Once the line with "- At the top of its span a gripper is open" is found in the data, output it and each following line exactly, up to and including the line with "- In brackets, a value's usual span", and nothing before or after.
═════ Dataset extract ═════
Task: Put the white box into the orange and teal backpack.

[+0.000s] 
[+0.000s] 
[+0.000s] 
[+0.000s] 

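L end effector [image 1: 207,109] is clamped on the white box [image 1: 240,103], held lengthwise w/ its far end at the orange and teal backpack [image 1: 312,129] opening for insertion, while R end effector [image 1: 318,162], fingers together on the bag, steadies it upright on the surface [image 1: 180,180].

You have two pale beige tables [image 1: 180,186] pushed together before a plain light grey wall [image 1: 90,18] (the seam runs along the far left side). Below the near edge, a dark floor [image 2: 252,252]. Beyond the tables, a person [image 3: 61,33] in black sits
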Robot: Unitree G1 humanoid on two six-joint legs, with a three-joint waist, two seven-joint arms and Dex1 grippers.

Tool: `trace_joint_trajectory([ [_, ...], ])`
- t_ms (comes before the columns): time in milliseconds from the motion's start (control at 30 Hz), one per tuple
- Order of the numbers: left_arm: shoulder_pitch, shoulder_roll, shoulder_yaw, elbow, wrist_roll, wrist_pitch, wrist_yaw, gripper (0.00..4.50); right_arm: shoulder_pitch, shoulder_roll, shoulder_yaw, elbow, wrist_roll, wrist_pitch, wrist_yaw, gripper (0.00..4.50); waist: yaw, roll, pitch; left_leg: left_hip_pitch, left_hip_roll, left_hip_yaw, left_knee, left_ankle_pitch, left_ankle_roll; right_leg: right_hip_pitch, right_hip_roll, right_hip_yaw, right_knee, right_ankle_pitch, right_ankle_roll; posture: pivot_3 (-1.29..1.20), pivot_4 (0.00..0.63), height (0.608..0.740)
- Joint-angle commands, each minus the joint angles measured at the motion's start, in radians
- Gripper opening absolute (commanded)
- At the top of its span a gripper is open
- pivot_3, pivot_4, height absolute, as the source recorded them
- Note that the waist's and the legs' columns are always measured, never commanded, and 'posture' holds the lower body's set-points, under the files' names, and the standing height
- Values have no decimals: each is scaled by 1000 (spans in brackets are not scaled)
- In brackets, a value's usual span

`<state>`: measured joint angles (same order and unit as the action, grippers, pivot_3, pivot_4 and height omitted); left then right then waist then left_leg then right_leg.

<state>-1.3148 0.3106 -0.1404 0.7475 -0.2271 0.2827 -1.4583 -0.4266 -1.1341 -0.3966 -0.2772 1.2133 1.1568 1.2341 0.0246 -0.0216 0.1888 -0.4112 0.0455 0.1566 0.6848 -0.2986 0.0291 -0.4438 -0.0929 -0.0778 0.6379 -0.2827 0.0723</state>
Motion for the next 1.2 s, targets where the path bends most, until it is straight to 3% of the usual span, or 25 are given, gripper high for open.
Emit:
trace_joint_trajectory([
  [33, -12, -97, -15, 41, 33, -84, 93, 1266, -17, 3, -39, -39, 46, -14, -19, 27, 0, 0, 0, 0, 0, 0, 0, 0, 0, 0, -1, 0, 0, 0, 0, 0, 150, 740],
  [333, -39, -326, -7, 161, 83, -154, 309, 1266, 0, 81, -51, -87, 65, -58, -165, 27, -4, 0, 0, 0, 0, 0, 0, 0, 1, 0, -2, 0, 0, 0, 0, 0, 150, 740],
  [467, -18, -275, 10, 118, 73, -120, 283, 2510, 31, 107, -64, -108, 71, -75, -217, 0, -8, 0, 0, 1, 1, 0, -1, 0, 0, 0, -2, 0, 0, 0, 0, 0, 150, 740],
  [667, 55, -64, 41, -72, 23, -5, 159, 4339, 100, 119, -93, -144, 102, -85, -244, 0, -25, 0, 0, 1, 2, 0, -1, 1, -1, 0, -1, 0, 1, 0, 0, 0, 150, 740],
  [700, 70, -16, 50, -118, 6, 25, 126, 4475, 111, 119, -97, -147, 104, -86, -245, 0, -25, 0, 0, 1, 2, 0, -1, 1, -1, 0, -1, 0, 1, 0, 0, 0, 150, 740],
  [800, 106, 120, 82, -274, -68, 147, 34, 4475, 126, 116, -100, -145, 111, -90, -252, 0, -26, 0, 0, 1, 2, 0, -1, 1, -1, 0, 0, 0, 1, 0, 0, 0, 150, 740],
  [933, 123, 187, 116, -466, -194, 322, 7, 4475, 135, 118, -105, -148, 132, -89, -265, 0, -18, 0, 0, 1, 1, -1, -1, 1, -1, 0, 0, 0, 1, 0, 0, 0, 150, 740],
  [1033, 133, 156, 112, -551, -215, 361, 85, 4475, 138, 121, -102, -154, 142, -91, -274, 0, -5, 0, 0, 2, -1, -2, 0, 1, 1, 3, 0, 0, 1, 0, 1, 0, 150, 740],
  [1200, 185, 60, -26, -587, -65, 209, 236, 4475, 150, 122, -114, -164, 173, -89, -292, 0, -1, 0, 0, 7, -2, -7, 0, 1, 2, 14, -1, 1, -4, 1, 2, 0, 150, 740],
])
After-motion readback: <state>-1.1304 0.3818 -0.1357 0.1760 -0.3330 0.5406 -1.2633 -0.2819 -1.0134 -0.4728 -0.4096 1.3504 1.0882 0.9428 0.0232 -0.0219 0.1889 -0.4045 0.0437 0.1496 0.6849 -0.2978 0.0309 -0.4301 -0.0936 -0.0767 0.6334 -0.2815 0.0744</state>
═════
# Result of this exercise:
- At the top of its span a gripper is open
- pivot_3, pivot_4, height absolute, as the source recorded them
- Note that the waist's and the legs' columns are always measured, never commanded, and 'posture' holds the lower body's set-points, under the files' names, and the standing height
- Values have no decimals: each is scaled by 1000 (spans in brackets are not scaled)
- In brackets, a value's usual span

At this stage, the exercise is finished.